When you output the entries, begin with the first line and end with the line containing "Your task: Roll", keeping each line exactly as it is.
BEGIN Extracted records
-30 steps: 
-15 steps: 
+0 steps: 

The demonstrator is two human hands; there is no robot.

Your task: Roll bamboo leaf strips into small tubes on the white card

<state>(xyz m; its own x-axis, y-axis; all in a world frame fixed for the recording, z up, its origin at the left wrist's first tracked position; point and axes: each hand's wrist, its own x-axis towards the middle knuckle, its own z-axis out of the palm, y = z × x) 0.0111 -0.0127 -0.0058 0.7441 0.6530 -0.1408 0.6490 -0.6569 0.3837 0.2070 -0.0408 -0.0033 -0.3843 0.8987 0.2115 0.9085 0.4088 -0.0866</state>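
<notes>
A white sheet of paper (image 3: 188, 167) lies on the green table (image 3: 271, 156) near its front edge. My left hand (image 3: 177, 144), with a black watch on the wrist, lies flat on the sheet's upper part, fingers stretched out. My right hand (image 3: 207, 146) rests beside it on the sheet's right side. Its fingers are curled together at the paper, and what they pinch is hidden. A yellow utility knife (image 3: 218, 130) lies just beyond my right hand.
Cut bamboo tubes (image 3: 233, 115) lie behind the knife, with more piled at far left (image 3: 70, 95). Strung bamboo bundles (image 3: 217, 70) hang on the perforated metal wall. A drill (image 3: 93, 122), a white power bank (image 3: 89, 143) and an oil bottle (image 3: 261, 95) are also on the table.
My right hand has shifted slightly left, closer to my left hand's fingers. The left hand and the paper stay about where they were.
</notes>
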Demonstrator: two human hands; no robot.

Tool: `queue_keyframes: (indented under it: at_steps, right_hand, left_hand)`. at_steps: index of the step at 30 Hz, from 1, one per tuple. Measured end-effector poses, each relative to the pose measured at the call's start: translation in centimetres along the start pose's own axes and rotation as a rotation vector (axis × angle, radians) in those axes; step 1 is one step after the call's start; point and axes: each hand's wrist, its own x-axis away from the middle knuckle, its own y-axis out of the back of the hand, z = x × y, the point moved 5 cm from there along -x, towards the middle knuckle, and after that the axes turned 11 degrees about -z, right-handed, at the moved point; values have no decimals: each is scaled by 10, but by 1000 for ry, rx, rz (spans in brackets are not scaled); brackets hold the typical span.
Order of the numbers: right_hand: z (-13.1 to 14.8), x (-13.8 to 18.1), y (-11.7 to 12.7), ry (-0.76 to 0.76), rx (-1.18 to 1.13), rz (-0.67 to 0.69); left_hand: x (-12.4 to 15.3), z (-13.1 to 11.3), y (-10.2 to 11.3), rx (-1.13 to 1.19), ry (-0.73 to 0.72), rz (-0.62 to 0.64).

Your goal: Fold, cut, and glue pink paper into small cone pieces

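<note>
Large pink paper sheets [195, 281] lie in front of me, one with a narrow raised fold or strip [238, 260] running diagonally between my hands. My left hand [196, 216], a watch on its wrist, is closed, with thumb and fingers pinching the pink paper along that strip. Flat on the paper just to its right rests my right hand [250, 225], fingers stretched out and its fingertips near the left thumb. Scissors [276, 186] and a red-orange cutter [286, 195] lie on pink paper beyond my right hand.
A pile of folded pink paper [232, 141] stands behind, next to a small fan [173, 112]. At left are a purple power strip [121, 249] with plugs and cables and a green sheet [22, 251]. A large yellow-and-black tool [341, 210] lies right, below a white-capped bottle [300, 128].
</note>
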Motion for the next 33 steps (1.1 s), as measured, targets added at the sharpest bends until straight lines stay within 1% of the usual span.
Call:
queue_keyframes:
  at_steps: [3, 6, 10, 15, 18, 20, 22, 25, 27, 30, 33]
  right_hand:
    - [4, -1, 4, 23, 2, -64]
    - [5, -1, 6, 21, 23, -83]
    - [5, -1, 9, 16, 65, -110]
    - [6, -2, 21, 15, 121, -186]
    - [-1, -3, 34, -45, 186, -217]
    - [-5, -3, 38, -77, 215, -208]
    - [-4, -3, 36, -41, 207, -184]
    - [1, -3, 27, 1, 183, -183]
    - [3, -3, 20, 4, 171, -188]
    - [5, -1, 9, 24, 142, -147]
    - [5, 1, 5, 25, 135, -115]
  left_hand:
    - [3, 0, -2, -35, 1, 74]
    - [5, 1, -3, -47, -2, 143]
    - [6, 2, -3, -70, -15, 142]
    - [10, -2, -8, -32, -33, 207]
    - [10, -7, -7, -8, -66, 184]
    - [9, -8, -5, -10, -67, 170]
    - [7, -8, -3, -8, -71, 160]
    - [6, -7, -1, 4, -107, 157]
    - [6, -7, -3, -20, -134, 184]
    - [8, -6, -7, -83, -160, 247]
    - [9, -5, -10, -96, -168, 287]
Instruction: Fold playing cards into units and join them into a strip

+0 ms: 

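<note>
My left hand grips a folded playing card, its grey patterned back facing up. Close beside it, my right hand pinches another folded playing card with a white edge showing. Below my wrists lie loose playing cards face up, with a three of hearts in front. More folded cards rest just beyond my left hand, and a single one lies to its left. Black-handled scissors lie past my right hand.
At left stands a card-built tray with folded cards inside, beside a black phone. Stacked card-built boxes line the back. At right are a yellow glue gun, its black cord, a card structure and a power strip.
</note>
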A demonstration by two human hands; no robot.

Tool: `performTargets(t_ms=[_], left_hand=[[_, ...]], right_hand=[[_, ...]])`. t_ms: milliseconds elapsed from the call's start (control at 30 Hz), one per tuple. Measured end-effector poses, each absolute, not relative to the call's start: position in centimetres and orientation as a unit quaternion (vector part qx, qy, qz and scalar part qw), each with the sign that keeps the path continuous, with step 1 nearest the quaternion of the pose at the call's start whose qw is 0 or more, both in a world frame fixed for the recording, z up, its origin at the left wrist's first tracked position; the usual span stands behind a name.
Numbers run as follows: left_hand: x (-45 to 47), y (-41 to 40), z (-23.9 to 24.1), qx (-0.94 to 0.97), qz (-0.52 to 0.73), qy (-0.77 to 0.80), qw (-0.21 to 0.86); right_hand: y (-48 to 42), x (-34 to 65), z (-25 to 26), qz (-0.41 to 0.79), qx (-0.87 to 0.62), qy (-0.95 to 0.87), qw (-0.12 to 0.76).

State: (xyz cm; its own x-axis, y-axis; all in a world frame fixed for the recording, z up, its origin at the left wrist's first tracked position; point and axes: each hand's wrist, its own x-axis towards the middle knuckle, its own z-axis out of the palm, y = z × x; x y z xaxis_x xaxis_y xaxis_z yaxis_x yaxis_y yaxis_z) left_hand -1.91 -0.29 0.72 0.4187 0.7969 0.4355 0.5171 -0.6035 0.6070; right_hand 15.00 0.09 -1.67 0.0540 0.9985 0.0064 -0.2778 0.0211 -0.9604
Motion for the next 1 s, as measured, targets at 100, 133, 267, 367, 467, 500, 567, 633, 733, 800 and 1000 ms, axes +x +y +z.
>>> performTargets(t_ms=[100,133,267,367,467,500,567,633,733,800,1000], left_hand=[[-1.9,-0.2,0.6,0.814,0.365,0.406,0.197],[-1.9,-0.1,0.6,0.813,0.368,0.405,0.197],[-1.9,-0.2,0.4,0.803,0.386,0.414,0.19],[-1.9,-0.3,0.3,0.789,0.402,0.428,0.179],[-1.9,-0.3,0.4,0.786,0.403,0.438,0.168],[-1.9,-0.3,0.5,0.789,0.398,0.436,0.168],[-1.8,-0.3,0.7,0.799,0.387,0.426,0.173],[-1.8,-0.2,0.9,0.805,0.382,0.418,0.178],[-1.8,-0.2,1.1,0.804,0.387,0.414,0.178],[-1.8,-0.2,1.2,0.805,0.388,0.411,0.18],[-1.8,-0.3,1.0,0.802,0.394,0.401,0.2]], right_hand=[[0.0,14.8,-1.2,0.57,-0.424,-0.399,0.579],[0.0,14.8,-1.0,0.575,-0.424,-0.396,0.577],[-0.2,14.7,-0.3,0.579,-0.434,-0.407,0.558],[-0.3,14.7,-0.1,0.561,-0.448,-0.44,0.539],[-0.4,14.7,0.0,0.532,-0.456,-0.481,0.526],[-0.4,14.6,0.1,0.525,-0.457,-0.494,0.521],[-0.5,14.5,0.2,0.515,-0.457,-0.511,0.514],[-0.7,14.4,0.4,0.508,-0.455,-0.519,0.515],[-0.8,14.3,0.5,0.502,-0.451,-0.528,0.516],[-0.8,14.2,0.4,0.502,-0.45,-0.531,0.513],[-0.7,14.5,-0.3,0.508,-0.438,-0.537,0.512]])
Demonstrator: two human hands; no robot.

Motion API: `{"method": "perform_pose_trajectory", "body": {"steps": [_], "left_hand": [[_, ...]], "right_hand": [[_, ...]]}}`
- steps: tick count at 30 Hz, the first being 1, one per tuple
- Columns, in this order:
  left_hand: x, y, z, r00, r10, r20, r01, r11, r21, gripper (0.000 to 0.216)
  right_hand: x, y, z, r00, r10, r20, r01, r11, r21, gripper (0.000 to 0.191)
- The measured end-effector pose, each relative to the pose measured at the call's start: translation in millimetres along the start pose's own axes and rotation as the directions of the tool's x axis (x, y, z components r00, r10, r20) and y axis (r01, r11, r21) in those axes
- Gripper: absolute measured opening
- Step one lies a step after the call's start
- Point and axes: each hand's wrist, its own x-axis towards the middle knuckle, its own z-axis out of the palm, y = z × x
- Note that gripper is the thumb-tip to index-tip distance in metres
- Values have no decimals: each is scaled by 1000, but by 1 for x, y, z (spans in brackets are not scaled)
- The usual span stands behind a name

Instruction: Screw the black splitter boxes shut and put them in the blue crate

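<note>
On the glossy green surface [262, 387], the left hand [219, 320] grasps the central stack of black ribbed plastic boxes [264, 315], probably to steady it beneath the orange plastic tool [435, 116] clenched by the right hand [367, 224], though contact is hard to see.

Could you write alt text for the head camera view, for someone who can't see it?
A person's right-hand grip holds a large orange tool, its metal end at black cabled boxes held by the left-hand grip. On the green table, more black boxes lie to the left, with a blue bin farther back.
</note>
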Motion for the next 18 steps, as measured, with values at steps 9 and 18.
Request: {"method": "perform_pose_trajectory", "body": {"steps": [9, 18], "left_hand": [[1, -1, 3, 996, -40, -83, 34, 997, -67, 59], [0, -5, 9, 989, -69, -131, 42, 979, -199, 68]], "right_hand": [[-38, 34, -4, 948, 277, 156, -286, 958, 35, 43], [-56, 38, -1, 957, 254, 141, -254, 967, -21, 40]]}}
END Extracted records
Finished task >>
-30 steps: 
-15 steps: 
+0 steps: 

The demonstrator is two human hands; there is no robot.

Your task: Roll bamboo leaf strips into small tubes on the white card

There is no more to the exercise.